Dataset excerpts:
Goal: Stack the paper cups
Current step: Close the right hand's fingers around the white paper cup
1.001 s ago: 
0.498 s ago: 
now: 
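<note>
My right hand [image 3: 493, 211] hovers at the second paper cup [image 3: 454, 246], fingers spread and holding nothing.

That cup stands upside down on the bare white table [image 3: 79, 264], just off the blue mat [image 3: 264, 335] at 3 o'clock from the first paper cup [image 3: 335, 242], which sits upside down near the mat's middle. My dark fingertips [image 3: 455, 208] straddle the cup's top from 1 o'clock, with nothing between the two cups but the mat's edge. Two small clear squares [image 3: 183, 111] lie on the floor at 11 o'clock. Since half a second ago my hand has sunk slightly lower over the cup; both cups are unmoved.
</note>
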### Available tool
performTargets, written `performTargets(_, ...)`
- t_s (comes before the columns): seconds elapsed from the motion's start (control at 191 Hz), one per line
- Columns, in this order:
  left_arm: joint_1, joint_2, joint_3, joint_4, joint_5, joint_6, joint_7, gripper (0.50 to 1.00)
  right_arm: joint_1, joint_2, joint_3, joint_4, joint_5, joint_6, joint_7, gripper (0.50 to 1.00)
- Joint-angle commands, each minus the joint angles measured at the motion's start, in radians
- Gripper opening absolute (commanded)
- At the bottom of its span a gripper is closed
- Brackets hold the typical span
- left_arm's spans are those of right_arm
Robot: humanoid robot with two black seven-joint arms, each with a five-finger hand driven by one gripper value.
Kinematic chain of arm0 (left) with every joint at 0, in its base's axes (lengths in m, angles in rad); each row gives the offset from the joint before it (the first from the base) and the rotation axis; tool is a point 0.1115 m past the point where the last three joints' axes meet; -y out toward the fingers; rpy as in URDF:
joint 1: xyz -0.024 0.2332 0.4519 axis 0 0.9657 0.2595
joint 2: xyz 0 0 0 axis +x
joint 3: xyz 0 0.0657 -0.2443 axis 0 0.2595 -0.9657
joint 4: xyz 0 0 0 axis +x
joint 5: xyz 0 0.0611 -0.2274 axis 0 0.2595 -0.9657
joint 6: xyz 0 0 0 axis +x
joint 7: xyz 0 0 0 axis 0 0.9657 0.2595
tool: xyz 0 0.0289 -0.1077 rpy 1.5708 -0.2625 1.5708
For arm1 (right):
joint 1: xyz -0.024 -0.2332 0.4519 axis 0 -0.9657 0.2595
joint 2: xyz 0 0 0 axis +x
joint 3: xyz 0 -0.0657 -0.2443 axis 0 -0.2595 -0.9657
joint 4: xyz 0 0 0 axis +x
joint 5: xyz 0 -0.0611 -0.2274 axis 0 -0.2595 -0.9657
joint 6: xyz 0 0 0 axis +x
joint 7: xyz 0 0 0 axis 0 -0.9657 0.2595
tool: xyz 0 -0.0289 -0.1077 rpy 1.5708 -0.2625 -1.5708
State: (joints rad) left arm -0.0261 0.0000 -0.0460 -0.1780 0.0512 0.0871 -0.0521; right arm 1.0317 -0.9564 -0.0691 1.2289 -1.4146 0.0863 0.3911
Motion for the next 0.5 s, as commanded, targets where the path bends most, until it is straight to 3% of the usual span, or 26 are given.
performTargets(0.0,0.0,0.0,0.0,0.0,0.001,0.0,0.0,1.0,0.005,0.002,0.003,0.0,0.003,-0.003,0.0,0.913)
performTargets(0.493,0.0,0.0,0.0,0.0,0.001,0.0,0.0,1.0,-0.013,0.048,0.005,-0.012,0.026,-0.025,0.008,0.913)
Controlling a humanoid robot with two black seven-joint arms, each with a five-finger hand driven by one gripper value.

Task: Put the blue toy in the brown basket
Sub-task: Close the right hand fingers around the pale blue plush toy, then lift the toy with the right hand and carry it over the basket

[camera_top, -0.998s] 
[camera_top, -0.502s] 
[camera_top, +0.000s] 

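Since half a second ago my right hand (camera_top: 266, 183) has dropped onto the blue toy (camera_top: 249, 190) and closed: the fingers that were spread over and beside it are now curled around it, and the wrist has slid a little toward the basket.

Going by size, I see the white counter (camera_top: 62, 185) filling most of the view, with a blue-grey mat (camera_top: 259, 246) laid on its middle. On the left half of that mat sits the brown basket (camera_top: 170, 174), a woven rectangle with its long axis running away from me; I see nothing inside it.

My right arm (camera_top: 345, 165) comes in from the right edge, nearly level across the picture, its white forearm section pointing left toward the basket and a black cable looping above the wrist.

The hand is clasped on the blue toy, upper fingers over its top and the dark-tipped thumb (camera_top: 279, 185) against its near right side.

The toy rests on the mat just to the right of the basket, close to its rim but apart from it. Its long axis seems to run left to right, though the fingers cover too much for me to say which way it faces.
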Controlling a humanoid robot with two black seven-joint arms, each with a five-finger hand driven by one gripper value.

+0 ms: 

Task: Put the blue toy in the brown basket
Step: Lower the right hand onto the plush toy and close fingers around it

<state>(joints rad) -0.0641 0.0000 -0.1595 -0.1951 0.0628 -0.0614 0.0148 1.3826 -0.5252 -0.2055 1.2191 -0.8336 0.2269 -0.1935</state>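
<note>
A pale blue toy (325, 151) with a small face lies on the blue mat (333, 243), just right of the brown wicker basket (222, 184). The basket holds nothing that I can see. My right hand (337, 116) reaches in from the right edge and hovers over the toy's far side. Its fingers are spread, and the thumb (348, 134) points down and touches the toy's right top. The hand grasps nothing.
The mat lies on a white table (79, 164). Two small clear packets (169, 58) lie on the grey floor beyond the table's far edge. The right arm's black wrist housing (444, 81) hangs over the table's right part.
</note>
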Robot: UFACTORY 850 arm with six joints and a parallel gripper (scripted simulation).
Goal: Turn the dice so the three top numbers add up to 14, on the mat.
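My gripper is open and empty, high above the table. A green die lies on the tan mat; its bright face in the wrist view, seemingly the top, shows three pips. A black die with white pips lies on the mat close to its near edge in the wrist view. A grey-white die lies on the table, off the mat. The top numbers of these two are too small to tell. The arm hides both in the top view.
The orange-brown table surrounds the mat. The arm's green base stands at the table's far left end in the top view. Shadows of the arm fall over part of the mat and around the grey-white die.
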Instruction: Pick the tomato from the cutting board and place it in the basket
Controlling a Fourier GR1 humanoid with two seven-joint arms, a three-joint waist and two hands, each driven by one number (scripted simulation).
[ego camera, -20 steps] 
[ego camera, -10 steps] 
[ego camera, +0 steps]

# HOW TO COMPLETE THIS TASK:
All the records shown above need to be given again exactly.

# RESPONSE BELOW:
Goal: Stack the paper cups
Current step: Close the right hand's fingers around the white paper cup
1.001 s ago: 
0.498 s ago: 
now: 
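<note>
My right hand [image 3: 493, 211] hovers at the second paper cup [image 3: 454, 246], fingers spread and holding nothing.

That cup stands upside down on the bare white table [image 3: 79, 264], just off the blue mat [image 3: 264, 335] at 3 o'clock from the first paper cup [image 3: 335, 242], which sits upside down near the mat's middle. My dark fingertips [image 3: 455, 208] straddle the cup's top from 1 o'clock, with nothing between the two cups but the mat's edge. Two small clear squares [image 3: 183, 111] lie on the floor at 11 o'clock. Since half a second ago my hand has sunk slightly lower over the cup; both cups are unmoved.
</note>
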### Available tool
performTargets, written `performTargets(_, ...)`
- t_s (comes before the columns): seconds elapsed from the motion's start (control at 191 Hz), one per line
- Columns, in this order:
  left_arm: joint_1, joint_2, joint_3, joint_4, joint_5, joint_6, joint_7, gripper (0.50 to 1.00)
  right_arm: joint_1, joint_2, joint_3, joint_4, joint_5, joint_6, joint_7, gripper (0.50 to 1.00)
- Joint-angle commands, each minus the joint angles measured at the motion's start, in radians
- Gripper opening absolute (commanded)
- At the bottom of its span a gripper is closed
- Brackets hold the typical span
- left_arm's spans are those of right_arm
Robot: humanoid robot with two black seven-joint arms, each with a five-finger hand driven by one gripper value.
Kinematic chain of arm0 (left) with every joint at 0, in its base's axes (lengths in m, angles in rad); each row gives the offset from the joint before it (the first from the base) and the rotation axis; tool is a point 0.1115 m past the point where the last three joints' axes meet; -y out toward the fingers; rpy as in URDF:
joint 1: xyz -0.024 0.2332 0.4519 axis 0 0.9657 0.2595
joint 2: xyz 0 0 0 axis +x
joint 3: xyz 0 0.0657 -0.2443 axis 0 0.2595 -0.9657
joint 4: xyz 0 0 0 axis +x
joint 5: xyz 0 0.0611 -0.2274 axis 0 0.2595 -0.9657
joint 6: xyz 0 0 0 axis +x
joint 7: xyz 0 0 0 axis 0 0.9657 0.2595
tool: xyz 0 0.0289 -0.1077 rpy 1.5708 -0.2625 1.5708
For arm1 (right):
joint 1: xyz -0.024 -0.2332 0.4519 axis 0 -0.9657 0.2595
joint 2: xyz 0 0 0 axis +x
joint 3: xyz 0 -0.0657 -0.2443 axis 0 -0.2595 -0.9657
joint 4: xyz 0 0 0 axis +x
joint 5: xyz 0 -0.0611 -0.2274 axis 0 -0.2595 -0.9657
joint 6: xyz 0 0 0 axis +x
joint 7: xyz 0 0 0 axis 0 -0.9657 0.2595
tool: xyz 0 -0.0289 -0.1077 rpy 1.5708 -0.2625 -1.5708
State: (joints rad) left arm -0.0261 0.0000 -0.0460 -0.1780 0.0512 0.0871 -0.0521; right arm 1.0317 -0.9564 -0.0691 1.2289 -1.4146 0.0863 0.3911
Motion for the next 0.5 s, as commanded, targets where the path bends most, until it is straight to 3% of the usual span, or 26 are given.
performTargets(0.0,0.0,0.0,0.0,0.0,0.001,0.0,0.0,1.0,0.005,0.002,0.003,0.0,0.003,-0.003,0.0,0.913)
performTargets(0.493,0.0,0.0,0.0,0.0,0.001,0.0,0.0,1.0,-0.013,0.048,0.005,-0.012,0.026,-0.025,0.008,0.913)
Controlling a humanoid robot with two black seven-joint arms, each with a five-finger hand driven by one gripper value.

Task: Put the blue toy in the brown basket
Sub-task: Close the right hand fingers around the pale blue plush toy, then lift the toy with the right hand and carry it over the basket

[camera_top, -0.998s] 
[camera_top, -0.502s] 
[camera_top, +0.000s] 

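Since half a second ago my right hand (camera_top: 266, 183) has dropped onto the blue toy (camera_top: 249, 190) and closed: the fingers that were spread over and beside it are now curled around it, and the wrist has slid a little toward the basket.

Going by size, I see the white counter (camera_top: 62, 185) filling most of the view, with a blue-grey mat (camera_top: 259, 246) laid on its middle. On the left half of that mat sits the brown basket (camera_top: 170, 174), a woven rectangle with its long axis running away from me; I see nothing inside it.

My right arm (camera_top: 345, 165) comes in from the right edge, nearly level across the picture, its white forearm section pointing left toward the basket and a black cable looping above the wrist.

The hand is clasped on the blue toy, upper fingers over its top and the dark-tipped thumb (camera_top: 279, 185) against its near right side.

The toy rests on the mat just to the right of the basket, close to its rim but apart from it. Its long axis seems to run left to right, though the fingers cover too much for me to say which way it faces.
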Controlling a humanoid robot with two black seven-joint arms, each with a five-finger hand driven by one gripper value.

+0 ms: 

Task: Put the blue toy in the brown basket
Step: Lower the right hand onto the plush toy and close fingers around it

<state>(joints rad) -0.0641 0.0000 -0.1595 -0.1951 0.0628 -0.0614 0.0148 1.3826 -0.5252 -0.2055 1.2191 -0.8336 0.2269 -0.1935</state>
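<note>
A pale blue toy (325, 151) with a small face lies on the blue mat (333, 243), just right of the brown wicker basket (222, 184). The basket holds nothing that I can see. My right hand (337, 116) reaches in from the right edge and hovers over the toy's far side. Its fingers are spread, and the thumb (348, 134) points down and touches the toy's right top. The hand grasps nothing.
The mat lies on a white table (79, 164). Two small clear packets (169, 58) lie on the grey floor beyond the table's far edge. The right arm's black wrist housing (444, 81) hangs over the table's right part.
</note>
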Robot: UFACTORY 850 arm with six joints and a parallel gripper (scripted simulation).
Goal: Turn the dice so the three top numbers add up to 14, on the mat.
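My gripper is open and empty, high above the table. A green die lies on the tan mat; its bright face in the wrist view, seemingly the top, shows three pips. A black die with white pips lies on the mat close to its near edge in the wrist view. A grey-white die lies on the table, off the mat. The top numbers of these two are too small to tell. The arm hides both in the top view.
The orange-brown table surrounds the mat. The arm's green base stands at the table's far left end in the top view. Shadows of the arm fall over part of the mat and around the grey-white die.
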Instruction: Pick the tomato from the cutting board and place it in the basket
Controlling a Fourier GR1 humanoid with two seven-joint arms, a three-joint waist and two hands, each driven by one number (scripted simulation).
[ego camera, -20 steps] 
[ego camera, -10 steps] 
[ego camera, +0 steps]

No more work remains on this exercise.